▶ WHAT YOU SHOULD DO
Tell me how many lines in the entries below contain the word "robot"; reply with the number and nothing else.

Items from a data source:
=== Section Start ===

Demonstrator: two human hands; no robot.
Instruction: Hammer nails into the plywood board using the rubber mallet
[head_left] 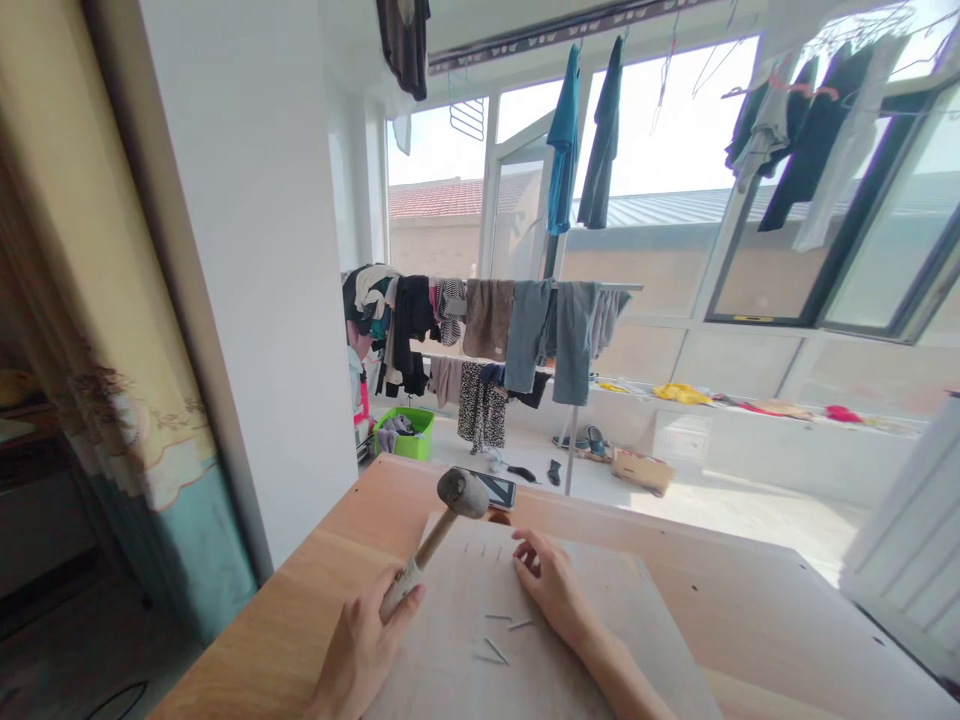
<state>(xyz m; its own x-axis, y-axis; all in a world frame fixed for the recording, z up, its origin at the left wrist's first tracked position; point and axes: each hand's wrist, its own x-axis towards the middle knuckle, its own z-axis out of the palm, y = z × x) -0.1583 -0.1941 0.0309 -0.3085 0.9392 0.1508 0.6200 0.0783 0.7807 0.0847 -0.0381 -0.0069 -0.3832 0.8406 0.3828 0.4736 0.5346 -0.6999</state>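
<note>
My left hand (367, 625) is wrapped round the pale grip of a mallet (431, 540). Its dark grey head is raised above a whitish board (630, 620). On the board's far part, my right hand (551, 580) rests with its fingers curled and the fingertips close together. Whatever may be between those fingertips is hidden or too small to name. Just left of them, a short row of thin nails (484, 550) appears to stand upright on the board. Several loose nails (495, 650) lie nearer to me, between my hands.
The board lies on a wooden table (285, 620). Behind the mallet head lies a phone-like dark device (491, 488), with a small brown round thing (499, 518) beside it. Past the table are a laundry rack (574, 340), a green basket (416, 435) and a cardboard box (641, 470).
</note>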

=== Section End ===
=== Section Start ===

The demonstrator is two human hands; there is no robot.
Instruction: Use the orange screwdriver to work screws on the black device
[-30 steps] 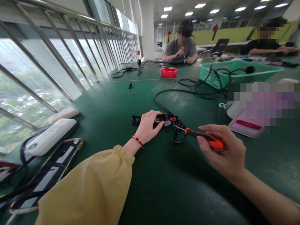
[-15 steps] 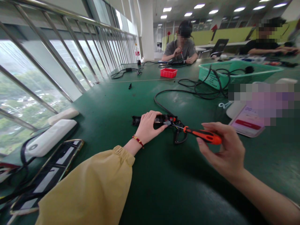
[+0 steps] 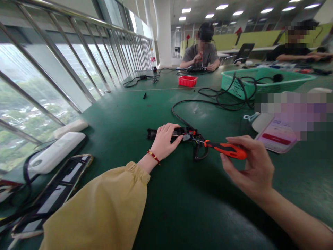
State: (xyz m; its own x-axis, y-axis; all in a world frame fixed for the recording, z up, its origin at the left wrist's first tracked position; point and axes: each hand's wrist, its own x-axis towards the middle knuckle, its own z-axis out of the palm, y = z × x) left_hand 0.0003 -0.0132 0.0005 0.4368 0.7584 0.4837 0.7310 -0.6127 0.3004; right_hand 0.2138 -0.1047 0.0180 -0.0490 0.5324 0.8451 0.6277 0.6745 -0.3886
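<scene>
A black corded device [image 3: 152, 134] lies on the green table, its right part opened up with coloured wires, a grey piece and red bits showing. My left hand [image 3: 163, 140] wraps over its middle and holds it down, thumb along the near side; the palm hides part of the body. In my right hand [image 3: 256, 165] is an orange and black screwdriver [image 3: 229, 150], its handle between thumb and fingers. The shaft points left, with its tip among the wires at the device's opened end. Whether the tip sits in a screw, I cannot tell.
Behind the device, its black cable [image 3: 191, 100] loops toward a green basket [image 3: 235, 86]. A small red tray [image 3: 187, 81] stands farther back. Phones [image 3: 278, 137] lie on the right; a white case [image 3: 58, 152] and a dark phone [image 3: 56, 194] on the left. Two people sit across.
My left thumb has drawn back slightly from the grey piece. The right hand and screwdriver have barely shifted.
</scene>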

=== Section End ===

▶ ANSWER BOX
2